Health workers to be trained to recognize rare adverse events as Johnson & Johnson COVID vaccines allowed in PH

Kristine Sabillo, ABS-CBN News

Posted at Apr 21 2021 01:52 PM

Moderna, Bharat Biotech COVID-19 vaccines won’t be allowed into PH until full EUA given 

Video courtesy of Department of Health


MANILA — The Department of Health on Wednesday said it will ensure that health care workers will be trained to deal with adverse events after immunization (AEFI) as the Philippines approved the emergency use of Johnson & Johnson COVID-19 vaccines. 

Like AstraZeneca, Johnson & Johnson’s vaccines have been linked to rare blood clotting cases. Despite this, the Philippine Food and Drug Administration (FDA) approved its emergency use authorization (EUA) application.

“Kailangan nating itrain ang ating health care workers so they can immediately recognize these adverse events among our citizens who will be vaccinated para tayo ay nandun sa safe side,” Health Undersecretary Maria Rosario Vergeire said during a virtual briefing, referring to those part of the vaccination teams nationwide.

(We need to train our health care workers so they can immediately recognize these adverse events among our citizens who will be vaccinated so we are on the safe side.)

Vergeire said experts and vaccine manufacturers are continuously studying the blood clotting events which are “very very rare side effects.”

Philippine government experts previously said AstraZeneca’s blood clotting cases were observed in only 4 people out of 1 million vaccine recipients. Meanwhile, the FDA said the Johnson & Johnson vaccine is linked to only 7 cases of blood clotting out of 7 million vaccinated people.

Vergeire said among the adverse effects that need to be monitored by health workers after vaccination are anaphylaxis, venous thromboembolism, and vaccine-associated enhanced disease.

Anaphylaxis is a severe allergic reaction to vaccine or vaccination components. This can result in difficulty in breathing and other symptoms. Venous thromboembolism or blood clots in veins can meanwhile result in serious illness or disability, according to the United States Centers for Disease Control and Prevention (CDC). Meanwhile, vaccine-associated enhanced disease is defined by the World Health Organization as “modified and severe presentations of clinical infections affecting individuals exposed to a wild-type pathogen after having received a prior vaccine against the same pathogen.”

Vergeire said international health institutions such as the WHO and the US CDC have already released statements pointing out that these are rare possible side effects.
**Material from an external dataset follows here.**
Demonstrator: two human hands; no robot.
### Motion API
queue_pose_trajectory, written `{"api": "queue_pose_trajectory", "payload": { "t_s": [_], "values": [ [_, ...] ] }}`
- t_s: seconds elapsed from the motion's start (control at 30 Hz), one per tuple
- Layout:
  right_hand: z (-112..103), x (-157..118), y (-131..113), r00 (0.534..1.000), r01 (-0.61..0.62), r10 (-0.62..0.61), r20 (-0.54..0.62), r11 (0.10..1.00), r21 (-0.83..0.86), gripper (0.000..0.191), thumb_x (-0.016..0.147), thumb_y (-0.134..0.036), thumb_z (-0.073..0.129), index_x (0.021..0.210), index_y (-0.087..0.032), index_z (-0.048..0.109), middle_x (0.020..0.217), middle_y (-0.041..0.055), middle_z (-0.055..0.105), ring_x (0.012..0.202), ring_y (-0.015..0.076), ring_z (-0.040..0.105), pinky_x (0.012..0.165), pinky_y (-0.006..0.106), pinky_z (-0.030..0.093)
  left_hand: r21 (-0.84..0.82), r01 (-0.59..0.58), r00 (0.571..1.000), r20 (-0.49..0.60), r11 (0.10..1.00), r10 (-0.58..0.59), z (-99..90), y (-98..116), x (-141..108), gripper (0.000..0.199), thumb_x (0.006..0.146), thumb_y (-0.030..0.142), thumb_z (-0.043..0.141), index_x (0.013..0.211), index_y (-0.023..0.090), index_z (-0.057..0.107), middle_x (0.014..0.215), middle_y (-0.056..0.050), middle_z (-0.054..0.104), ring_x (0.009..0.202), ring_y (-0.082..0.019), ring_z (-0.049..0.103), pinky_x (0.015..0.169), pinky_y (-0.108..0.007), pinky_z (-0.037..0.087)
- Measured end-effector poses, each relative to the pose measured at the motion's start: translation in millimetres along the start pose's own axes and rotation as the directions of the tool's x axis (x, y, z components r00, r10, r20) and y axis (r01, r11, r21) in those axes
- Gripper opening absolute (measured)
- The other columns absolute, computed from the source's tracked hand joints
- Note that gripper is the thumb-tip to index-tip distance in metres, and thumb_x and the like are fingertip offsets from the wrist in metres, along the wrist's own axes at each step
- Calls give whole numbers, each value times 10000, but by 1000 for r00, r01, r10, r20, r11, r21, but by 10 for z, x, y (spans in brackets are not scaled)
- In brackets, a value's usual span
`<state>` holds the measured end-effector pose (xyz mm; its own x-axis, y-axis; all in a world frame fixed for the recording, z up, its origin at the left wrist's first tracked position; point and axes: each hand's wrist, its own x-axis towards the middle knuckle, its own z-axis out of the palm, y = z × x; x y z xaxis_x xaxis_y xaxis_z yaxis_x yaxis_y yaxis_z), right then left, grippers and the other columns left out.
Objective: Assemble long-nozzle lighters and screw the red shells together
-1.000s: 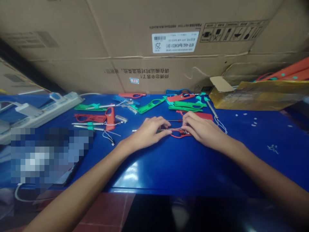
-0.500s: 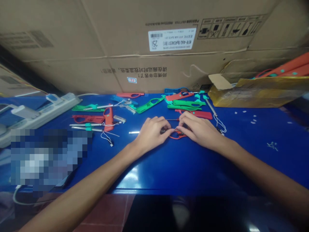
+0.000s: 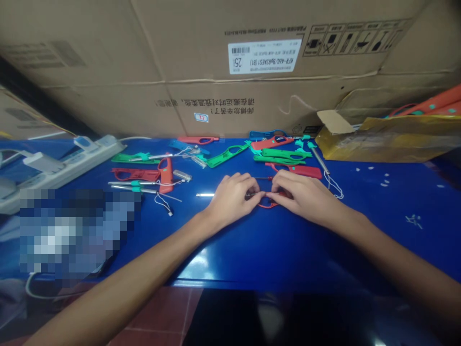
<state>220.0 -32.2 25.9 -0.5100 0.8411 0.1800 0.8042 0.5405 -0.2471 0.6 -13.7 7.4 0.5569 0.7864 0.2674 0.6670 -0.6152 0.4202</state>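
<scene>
A red lighter casing point(image 3: 267, 205) with a metal tube point(image 3: 205, 195) sticking out to its left lies on the blue table, mostly covered by both hands. My left hand point(image 3: 234, 194) is closed around the tube end of this piece. From the right, my right hand point(image 3: 300, 194) is closed over the casing, with thumb and fingers pressed on it. The two thumb tips nearly meet, and the small part between them is hidden. Just behind the hands lies a thin screwdriver point(image 3: 264, 178) with a red end.
Green casings point(image 3: 228, 154), red casings point(image 3: 135, 174) and metal tubes with white wires point(image 3: 144, 189) are spread behind. A power strip point(image 3: 68, 173) stands at left, a taped carton point(image 3: 389, 139) at back right, and a large cardboard box point(image 3: 126, 105) behind. Small scraps point(image 3: 413, 221) lie at right.
The whole view has shifted slightly, so the things appear a little further right. Both hands stay on the red piece, and the thumbs have drawn slightly closer over it.
</scene>
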Motion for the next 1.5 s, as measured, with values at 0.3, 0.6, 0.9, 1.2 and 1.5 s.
{"api": "queue_pose_trajectory", "payload": {
  "t_s": [0.3,0.6,0.9,1.2,1.5],
  "values": [
    [14,-3,-196,996,-84,75,-45,963,-255,220,988,-350,584,881,-182,677,937,53,712,700,204,665,515,320,307,55,-33,999,10,998,32,3,-13,-3,208,966,363,633,867,180,646,914,-18,709,868,-208,615,728,-330,361],
    [-18,91,-117,957,-291,290,24,956,39,123,913,-340,722,911,-217,726,1002,22,742,861,208,682,660,309,427,26,-11,999,30,1000,11,-10,12,16,198,950,352,656,853,180,660,899,-9,725,858,-194,621,749,-319,360],
    [-53,103,-17,982,-171,156,110,975,143,132,954,-182,617,884,-188,729,953,57,738,881,213,672,805,347,479,0,18,999,29,1000,-18,-5,-11,26,177,926,349,685,854,187,679,891,4,727,827,-181,602,721,-301,357],
    [-101,117,-68,951,-287,268,155,951,115,84,925,-217,665,872,-231,727,934,14,755,881,208,670,743,334,457,-26,-9,998,67,1000,10,-71,17,1,254,981,428,626,1000,177,663,1043,-37,696,944,-203,627,805,-334,423],
    [-106,91,-35,960,-258,236,151,956,143,91,921,-229,650,862,-228,719,885,11,744,816,195,647,679,330,437,-247,-60,974,199,967,112,-441,-282,-3,245,1025,336,539,1000,165,713,1011,-56,682,919,-171,638,852,-309,486]
  ]
}}
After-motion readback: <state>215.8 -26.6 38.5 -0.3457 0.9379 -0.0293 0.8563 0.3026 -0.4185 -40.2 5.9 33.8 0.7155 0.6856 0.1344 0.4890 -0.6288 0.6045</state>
Meanwhile, the health official assured the public that it will wait for India-based company Bharat Biotech to complete its EUA requirements before allowing its vaccines to enter the Philippines.

She said the company still needs to submit its good manufacturing practice certificate, risk management plan and other protocols to complete the FDA’s dossier.

Asked about the 194,000 vaccines expected from the American vaccine developer Moderna next month, Vergeire said the same rule applies.

“Hangga’t walang EUA ang isang produkto hindi pwedeng ipagamit sa ating populasyon,” she said.

(As long as a product has no EUA, it cannot be used by our population.)

Moderna has yet to apply for an EUA with the FDA.

Vergeire explained that since vaccines are still under development, the only assurance of the public that medical products are safe and effective are the EUAs being issued by the FDA.

She reiterated that products without EUAs cannot be brought into the country.

The Philippine government has been struggling to vaccinate as many Filipinos even with the limited number of doses in the country. Of the 3 million vaccines delivered to the Philippines, only 1.48 million have been administered. This, as the country experiences high numbers of COVID-19 cases, especially in Metro Manila and nearby provinces.